:: WORK TO COMPLETE ::
Line by line, output the material without altering anything.
==== INFORMATION SUPPLIED
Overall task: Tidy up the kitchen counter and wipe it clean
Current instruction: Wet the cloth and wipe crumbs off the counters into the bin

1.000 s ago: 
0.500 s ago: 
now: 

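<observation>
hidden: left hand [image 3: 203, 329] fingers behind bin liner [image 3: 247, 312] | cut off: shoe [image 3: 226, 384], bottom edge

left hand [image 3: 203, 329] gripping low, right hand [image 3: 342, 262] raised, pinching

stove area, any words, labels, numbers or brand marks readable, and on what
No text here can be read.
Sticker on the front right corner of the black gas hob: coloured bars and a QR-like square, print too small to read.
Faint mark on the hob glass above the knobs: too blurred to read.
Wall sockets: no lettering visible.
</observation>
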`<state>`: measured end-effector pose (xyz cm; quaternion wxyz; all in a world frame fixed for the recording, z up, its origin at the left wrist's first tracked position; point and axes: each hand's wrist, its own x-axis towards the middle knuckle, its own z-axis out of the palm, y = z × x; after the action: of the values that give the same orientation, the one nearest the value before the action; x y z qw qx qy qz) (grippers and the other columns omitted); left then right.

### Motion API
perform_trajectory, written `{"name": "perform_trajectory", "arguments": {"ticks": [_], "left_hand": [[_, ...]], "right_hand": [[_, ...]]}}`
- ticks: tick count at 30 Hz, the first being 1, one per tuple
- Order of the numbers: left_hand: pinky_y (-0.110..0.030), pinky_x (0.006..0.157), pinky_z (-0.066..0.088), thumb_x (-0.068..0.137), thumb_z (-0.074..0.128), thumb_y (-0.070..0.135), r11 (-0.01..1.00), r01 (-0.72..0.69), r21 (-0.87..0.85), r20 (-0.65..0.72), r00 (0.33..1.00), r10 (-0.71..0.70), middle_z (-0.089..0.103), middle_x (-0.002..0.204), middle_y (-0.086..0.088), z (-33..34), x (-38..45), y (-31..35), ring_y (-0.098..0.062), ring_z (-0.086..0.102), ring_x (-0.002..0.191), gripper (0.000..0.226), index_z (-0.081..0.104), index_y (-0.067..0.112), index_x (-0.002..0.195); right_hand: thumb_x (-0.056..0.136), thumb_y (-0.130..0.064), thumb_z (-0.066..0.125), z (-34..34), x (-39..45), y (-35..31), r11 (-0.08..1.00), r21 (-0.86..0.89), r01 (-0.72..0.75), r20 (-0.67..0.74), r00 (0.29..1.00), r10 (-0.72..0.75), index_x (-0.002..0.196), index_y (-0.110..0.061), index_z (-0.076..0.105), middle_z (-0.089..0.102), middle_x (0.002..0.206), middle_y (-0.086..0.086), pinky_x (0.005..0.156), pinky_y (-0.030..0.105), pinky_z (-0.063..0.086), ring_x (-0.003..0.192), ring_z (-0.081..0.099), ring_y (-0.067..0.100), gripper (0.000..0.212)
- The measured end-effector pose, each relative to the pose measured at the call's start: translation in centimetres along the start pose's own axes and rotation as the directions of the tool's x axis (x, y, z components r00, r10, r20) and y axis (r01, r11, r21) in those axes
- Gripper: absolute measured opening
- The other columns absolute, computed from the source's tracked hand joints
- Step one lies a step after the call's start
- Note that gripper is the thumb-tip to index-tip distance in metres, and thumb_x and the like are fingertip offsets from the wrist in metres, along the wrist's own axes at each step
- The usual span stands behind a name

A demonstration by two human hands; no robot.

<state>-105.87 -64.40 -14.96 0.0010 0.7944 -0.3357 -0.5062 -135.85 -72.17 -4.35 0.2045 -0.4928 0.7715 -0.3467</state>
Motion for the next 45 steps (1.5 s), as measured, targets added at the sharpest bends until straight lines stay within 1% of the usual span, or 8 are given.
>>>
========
:: RESULT OF THIS EXERCISE ::
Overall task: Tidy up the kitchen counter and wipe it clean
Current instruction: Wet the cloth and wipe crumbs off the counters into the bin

1.000 s ago: 
0.500 s ago: 
now: 

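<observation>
hidden: left hand [image 3: 203, 329] fingers behind bin liner [image 3: 247, 312] | cut off: shoe [image 3: 226, 384], bottom edge

left hand [image 3: 203, 329] gripping low, right hand [image 3: 342, 262] raised, pinching

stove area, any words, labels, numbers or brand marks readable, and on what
No text here can be read.
Sticker on the front right corner of the black gas hob: coloured bars and a QR-like square, print too small to read.
Faint mark on the hob glass above the knobs: too blurred to read.
Wall sockets: no lettering visible.
</observation>
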`<state>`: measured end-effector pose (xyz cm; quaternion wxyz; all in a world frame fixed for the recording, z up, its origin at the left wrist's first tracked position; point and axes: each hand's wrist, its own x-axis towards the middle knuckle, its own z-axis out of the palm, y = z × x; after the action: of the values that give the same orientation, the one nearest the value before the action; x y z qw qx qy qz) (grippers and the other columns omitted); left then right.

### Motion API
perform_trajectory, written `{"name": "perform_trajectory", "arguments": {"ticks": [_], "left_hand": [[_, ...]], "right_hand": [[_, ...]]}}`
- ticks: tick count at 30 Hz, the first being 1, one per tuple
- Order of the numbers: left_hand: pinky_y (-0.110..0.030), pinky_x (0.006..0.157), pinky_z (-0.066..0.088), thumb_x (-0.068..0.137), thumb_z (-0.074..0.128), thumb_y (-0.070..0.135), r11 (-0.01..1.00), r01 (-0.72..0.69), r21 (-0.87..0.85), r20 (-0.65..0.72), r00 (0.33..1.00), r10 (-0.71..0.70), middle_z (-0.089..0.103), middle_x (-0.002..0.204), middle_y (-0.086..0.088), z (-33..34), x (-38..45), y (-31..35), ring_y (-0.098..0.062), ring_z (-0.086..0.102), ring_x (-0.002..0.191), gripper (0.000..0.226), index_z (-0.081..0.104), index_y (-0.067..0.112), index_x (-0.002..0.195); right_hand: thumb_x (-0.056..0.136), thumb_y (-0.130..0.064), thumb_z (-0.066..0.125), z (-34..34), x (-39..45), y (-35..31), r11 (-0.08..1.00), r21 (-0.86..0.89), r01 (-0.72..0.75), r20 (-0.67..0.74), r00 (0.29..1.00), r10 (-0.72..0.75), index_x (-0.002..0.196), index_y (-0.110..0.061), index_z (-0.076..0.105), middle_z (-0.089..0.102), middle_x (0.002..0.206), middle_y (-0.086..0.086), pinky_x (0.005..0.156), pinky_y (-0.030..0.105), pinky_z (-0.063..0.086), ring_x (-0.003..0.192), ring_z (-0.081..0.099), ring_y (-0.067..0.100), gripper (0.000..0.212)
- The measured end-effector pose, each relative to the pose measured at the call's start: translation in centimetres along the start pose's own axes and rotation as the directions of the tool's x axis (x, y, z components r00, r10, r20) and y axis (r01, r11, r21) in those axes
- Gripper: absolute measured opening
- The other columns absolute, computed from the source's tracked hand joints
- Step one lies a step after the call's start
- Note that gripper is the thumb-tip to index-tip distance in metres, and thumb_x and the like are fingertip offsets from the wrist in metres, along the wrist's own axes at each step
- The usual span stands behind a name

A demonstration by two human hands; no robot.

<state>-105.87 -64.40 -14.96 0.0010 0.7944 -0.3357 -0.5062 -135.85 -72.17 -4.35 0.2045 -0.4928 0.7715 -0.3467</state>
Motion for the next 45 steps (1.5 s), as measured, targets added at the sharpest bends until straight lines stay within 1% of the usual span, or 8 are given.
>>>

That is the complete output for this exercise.